MOSCOW – Russian President Vladimir Putin has appointed Dmitry Livanov as the president’s envoy on trade and economic ties with Ukraine. Mr. Putin accepted Prime Minister Dmitry Medvedev’s proposal to appoint Mr. Livanov at a working meeting at Belbek Airport in Sevastopol, on the Russian-occupied Crimean peninsula, on August 19. Mr. Livanov had served since 2012 as education minister. Mr. Putin also agreed with Mr. Medvedev to appoint Olga Vasilyeva as Russia’s new education minister. Ms.
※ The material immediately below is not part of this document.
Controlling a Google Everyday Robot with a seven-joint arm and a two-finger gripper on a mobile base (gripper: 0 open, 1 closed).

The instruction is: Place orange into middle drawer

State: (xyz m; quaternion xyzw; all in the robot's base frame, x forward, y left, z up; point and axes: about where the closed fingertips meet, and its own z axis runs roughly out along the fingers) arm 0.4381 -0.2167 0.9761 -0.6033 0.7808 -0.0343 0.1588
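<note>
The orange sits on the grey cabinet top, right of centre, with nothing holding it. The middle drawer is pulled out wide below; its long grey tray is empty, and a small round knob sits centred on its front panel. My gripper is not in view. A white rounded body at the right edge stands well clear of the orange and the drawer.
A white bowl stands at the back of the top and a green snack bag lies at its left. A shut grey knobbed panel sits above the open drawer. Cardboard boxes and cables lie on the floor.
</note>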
Vasilyeva was deputy chief of the presidential directorate for public projects. (RFE/RL, based on reporting by RIA Novosti and Interfax)

Party will not campaign in Crimea 

KYIV – Russia’s opposition PARNAS party will not campaign for Russia’s upcoming legislative elections in the annexed region of Crimea because the Ukrainian government has denied permission for it to do so. “We will follow Ukraine’s decision and act in accordance with international law,” the PARNAS branch in Krasnodar region wrote on the VKontakte social network on August 18. Oleksiy Makeyev, the director of Ukrainian Foreign Affairs Ministry’s department for policy and communications, told RFE/RL on August 18 that Kyiv cannot officially allow a Russian political party to conduct any activities on Ukraine’s “occupied territories.” PARNAS leader and former Prime Minister Mikhail Kasyanov told RFE/RL in March that his party considers Russia’s 2014 annexation of Crimea illegal and that he would return control of the peninsula to Ukraine. On August 18, Ukraine complained to the Commonwealth of Independent States (CIS) about the Russia-dominated organization’s plan to send election monitors to the peninsula. The parliamentary elections in Russia are scheduled for September 18. (Crimean Desk, RFE/RL’s Ukrainian Service)
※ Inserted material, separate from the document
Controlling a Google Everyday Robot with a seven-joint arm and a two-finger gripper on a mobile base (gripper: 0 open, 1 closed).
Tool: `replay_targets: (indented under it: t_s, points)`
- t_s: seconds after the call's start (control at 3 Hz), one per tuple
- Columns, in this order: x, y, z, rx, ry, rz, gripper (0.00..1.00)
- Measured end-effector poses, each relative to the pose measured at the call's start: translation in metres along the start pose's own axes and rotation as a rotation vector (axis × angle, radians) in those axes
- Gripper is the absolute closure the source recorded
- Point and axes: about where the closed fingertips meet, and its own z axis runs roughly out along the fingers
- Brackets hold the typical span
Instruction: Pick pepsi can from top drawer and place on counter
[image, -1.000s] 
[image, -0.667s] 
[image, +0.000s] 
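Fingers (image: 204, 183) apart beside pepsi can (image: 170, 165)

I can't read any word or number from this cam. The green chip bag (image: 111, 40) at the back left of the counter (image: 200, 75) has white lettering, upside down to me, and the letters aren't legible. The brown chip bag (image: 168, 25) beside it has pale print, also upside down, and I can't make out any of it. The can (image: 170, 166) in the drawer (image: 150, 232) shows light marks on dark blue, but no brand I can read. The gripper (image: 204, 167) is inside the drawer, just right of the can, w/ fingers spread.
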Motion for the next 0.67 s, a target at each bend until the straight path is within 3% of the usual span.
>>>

Putin criticizes Kyiv at Crimea meeting 

SEVASTOPOL, Ukraine – Russian President Vladimir Putin has chaired a session of the Russian Security Council in Crimea, the Ukrainian Black Sea peninsula that Moscow annexed in 2014. Mr. Putin told the August 19 gathering in Sevastopol that Ukraine attempted to carry out sabotage attacks in Crimea because Kyiv is “reluctant or unable” to implement the Minsk Accords. He was referring to Moscow’s claim earlier this month that it had thwarted a Ukrainian plot to carry out sabotage in the region. Kyiv has denied the existence of any such plot and Western officials say Moscow has failed to produce convincing evidence of one. On August 17, European Union President Donald Tusk said Russia’s account of the events was “unreliable.” Mr. Putin told the Security Council that “it looks like our partners in Kyiv have made a decision to aggravate tensions.” Nonetheless, Mr. Putin said Russia was not planning to cut off diplomatic relations with Ukraine “despite the unwillingness of… Kyiv to have full-fledged diplomatic relations at the level of ambassadors.” Russia was holding a military exercise in Crimea as Mr. Putin was speaking, training the logistics of bringing troops, armor and equipment from Russia to Ukraine. Mr. Putin was also to address the Tavrida youth forum, an event that has been held annually since the annexation that assembles “young professionals” from across Russia. This was Mr. Putin’s fifth visit to the region since it was annexed. (RFE/RL, based on reporting by AFP, RIA-Novosti and Interfax)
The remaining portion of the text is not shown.